▶ **YOUR ASSIGNMENT**:
A stretch of the entries below is to be set down exactly, running from the line with "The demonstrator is" through the line with "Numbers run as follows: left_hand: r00", both included, and no other line.

▶ **DATA TO USE**:

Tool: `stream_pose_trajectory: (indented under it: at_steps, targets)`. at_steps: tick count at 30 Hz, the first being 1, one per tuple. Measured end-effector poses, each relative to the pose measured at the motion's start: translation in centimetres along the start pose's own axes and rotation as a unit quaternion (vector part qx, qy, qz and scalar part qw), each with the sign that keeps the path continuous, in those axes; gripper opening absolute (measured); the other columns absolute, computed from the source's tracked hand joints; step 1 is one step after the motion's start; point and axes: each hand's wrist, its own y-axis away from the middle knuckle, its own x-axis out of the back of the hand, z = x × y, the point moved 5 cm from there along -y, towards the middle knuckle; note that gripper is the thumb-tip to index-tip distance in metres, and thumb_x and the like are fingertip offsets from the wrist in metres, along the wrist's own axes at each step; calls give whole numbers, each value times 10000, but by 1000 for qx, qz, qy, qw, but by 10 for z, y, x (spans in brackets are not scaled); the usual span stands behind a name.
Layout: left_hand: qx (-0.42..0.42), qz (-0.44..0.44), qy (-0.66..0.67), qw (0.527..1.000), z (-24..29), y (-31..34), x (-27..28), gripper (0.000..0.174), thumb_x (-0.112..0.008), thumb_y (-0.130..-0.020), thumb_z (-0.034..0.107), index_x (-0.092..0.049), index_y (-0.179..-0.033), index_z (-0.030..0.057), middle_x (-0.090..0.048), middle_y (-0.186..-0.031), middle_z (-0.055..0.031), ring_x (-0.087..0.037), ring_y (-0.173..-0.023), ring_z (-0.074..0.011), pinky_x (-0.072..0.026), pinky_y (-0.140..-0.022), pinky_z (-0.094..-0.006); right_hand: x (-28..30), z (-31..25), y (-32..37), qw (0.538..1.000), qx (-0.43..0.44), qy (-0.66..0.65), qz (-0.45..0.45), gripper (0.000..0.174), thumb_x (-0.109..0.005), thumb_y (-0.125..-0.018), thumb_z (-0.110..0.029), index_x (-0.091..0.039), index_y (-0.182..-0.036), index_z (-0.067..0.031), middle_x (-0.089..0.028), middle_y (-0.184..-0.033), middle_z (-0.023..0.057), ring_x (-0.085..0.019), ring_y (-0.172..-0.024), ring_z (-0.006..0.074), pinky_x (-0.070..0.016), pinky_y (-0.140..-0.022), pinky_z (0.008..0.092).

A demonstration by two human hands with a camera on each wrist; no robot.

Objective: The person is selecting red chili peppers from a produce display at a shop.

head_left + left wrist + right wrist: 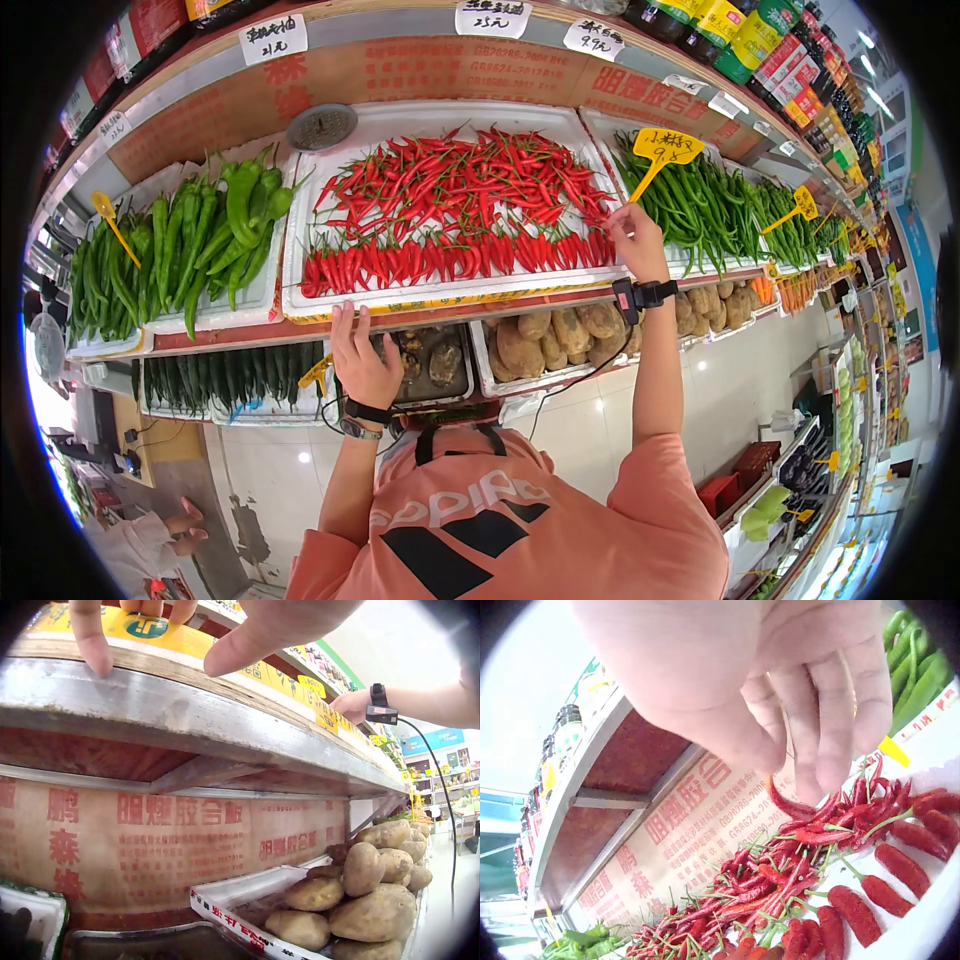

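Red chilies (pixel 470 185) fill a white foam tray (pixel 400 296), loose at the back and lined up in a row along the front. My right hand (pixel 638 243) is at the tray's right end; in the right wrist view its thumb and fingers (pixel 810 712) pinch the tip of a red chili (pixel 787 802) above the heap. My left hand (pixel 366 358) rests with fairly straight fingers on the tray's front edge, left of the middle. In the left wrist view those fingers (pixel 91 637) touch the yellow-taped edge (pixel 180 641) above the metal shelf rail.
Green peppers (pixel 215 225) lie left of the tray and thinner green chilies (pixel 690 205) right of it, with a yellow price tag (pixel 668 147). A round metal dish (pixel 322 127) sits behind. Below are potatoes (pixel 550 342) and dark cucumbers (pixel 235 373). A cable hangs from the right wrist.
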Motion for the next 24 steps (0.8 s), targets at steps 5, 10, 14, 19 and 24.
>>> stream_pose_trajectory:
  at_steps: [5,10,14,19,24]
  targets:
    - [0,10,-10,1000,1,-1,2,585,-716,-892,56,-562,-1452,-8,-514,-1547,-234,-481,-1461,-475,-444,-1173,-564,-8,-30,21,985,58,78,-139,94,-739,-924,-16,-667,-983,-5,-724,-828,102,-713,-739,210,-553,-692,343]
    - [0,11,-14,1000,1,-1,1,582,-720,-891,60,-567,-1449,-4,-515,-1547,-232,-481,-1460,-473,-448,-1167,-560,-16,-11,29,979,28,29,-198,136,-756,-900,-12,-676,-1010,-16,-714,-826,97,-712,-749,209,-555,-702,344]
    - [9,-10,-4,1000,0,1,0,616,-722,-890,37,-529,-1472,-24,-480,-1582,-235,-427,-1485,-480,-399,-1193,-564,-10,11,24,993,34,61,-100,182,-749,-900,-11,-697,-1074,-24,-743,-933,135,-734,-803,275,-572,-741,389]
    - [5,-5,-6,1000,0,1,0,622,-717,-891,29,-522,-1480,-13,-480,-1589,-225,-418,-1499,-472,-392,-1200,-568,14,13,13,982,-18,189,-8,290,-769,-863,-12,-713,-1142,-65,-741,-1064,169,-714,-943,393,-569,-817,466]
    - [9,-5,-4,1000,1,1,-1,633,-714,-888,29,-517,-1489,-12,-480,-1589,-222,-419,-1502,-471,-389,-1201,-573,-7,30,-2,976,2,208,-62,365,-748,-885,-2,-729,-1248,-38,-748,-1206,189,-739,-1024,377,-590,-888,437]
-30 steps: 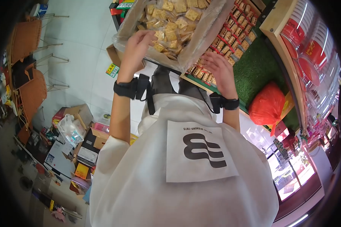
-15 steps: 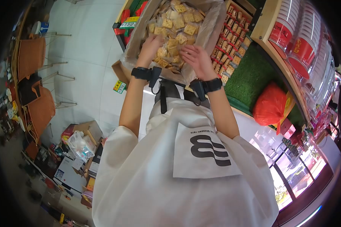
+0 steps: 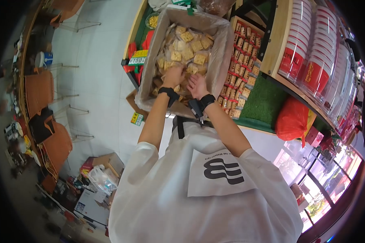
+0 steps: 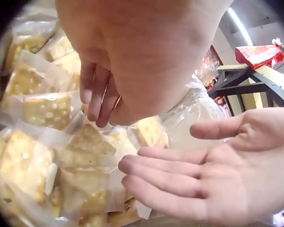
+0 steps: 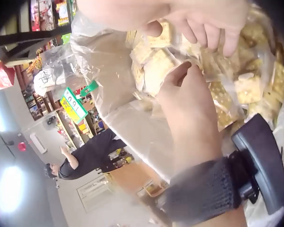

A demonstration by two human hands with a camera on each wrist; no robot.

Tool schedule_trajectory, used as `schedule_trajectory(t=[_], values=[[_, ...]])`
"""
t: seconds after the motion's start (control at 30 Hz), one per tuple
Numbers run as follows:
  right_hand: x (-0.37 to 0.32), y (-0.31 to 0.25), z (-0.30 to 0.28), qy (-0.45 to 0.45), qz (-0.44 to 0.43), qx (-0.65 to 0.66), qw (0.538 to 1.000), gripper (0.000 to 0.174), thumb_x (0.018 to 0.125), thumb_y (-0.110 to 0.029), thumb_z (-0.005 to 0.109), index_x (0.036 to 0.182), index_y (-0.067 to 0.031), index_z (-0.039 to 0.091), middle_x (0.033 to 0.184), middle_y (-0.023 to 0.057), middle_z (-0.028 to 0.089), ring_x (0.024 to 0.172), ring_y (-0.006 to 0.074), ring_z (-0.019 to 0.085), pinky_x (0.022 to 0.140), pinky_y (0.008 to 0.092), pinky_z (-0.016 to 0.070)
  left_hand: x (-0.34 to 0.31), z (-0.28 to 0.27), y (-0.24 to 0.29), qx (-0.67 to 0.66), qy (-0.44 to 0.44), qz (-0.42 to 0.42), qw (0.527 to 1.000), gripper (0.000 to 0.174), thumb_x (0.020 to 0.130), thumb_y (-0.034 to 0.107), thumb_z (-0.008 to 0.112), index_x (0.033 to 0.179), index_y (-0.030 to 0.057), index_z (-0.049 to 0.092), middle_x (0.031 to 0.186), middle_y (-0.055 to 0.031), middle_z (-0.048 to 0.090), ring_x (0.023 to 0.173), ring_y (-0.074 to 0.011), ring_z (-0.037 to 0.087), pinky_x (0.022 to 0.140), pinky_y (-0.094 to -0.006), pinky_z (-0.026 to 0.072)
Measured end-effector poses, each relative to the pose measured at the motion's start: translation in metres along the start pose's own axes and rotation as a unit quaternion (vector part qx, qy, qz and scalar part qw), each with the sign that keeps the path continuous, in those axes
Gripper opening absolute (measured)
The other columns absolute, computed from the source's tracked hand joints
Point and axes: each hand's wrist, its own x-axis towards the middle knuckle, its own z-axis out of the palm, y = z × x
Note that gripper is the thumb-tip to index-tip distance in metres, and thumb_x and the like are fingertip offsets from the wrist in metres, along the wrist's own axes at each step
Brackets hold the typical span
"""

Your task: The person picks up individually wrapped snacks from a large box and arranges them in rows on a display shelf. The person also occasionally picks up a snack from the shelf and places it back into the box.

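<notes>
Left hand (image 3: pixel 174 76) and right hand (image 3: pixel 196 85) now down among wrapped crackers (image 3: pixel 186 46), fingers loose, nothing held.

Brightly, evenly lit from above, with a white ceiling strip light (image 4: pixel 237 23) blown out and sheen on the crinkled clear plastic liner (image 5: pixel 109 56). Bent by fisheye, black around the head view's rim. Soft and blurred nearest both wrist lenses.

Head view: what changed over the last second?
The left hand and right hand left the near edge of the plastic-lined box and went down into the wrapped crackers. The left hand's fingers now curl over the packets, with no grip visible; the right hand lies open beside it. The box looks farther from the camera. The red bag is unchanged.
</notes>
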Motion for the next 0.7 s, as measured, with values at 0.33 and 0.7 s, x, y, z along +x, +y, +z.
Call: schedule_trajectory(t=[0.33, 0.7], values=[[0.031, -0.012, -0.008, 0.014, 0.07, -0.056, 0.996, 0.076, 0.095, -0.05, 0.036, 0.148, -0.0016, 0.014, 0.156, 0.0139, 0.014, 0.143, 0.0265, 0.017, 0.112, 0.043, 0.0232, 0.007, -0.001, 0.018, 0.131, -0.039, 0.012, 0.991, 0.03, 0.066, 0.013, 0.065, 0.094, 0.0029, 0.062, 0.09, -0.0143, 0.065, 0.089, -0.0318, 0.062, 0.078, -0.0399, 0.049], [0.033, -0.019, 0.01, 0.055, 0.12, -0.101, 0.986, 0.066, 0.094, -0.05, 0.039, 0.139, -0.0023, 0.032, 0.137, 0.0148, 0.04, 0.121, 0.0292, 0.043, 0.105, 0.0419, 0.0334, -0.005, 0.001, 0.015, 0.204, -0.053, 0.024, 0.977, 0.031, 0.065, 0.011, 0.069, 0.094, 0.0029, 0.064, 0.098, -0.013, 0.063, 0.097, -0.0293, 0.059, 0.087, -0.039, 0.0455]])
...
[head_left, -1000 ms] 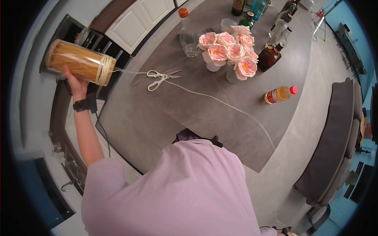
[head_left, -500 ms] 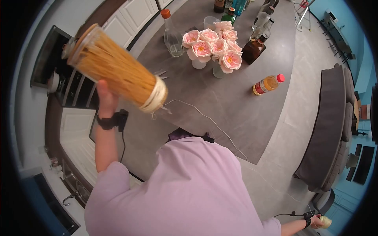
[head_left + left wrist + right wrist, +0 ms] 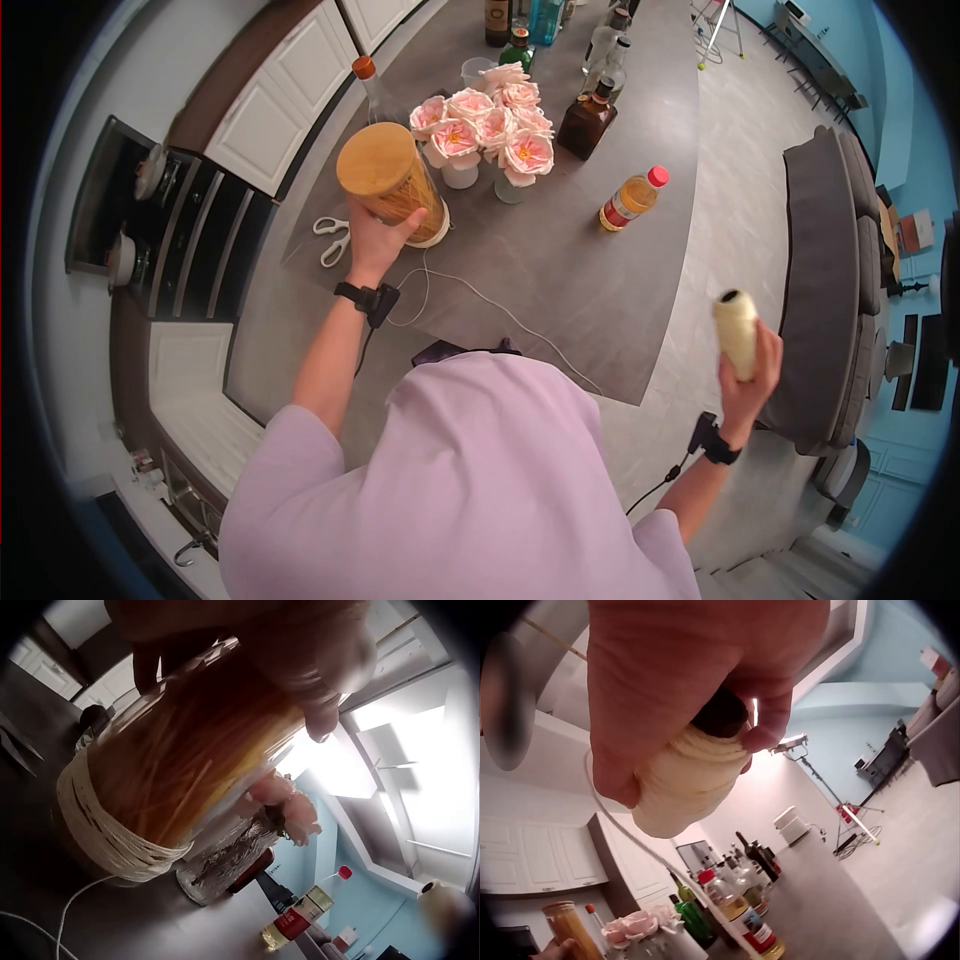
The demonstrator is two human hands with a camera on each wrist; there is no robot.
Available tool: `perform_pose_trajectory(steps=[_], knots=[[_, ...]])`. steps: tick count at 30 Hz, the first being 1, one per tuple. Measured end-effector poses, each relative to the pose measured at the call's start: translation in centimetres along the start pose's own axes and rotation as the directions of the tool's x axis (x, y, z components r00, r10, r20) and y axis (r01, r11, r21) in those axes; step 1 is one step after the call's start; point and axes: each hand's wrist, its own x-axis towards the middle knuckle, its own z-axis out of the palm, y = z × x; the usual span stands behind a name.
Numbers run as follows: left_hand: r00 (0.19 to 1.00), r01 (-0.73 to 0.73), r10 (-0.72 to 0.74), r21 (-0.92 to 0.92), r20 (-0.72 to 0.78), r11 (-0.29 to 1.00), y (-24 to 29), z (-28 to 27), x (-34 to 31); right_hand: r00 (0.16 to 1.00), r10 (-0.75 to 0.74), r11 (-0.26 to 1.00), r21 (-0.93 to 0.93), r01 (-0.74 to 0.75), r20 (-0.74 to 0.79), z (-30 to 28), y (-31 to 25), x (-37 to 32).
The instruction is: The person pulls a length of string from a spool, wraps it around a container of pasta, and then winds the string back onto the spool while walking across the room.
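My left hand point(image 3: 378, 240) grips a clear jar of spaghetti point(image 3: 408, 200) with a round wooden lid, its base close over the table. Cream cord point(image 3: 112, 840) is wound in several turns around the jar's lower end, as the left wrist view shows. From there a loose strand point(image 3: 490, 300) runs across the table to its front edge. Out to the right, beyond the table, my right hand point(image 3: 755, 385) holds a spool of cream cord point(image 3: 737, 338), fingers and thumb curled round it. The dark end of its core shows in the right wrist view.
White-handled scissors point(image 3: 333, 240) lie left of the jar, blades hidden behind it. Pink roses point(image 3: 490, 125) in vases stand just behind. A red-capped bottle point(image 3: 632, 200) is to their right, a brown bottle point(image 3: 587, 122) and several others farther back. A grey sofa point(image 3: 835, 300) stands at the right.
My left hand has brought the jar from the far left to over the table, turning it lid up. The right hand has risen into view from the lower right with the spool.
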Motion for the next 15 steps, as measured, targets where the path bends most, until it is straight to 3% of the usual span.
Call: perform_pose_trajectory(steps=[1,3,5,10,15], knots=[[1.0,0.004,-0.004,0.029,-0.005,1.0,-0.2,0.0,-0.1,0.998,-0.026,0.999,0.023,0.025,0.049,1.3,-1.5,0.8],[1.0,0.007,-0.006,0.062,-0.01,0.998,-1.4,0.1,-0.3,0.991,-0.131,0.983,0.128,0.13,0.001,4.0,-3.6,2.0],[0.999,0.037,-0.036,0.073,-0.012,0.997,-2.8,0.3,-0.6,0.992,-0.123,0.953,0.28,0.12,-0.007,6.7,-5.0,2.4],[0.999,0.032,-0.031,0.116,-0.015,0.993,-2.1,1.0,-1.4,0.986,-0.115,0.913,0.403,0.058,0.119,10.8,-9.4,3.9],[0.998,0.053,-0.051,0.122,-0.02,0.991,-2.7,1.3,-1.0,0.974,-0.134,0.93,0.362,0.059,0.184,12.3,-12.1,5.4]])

▶ **REPLY**:
The demonstrator is two human hands with a camera on each wrist; there is no robot.
Available tool: `perform_pose_trajectory(steps=[_], knots=[[_, ...]])`. steps: tick count at 30 Hz, the first being 1, one per tuple. Measured end-effector poses, each relative to the pose measured at the call's start: translation in centimetres along the start pose's own axes and rotation as the directions of the tool's x axis (x, y, z components r00, r10, r20) and y axis (r01, r11, r21) in those axes; step 1 is one step after the call's start; point and axes: each hand's wrist, its own x-axis towards the middle knuckle, its own z-axis out of the palm, y = z × x; the usual span stands behind a name.
Numbers run as follows: left_hand: r00 (0.19 to 1.00), r01 (-0.73 to 0.73), r10 (-0.72 to 0.74), r21 (-0.92 to 0.92), r20 (-0.72 to 0.78), r11 (-0.29 to 1.00), y (-24 to 29), z (-28 to 27), x (-34 to 31); right_hand: r00 (0.16 to 1.00), r10 (-0.75 to 0.74), r11 (-0.26 to 1.00), r21 (-0.93 to 0.93), r01 (-0.74 to 0.75), r20 (-0.74 to 0.79), z (-30 to 28), y (-31 to 25), x (-37 to 32).

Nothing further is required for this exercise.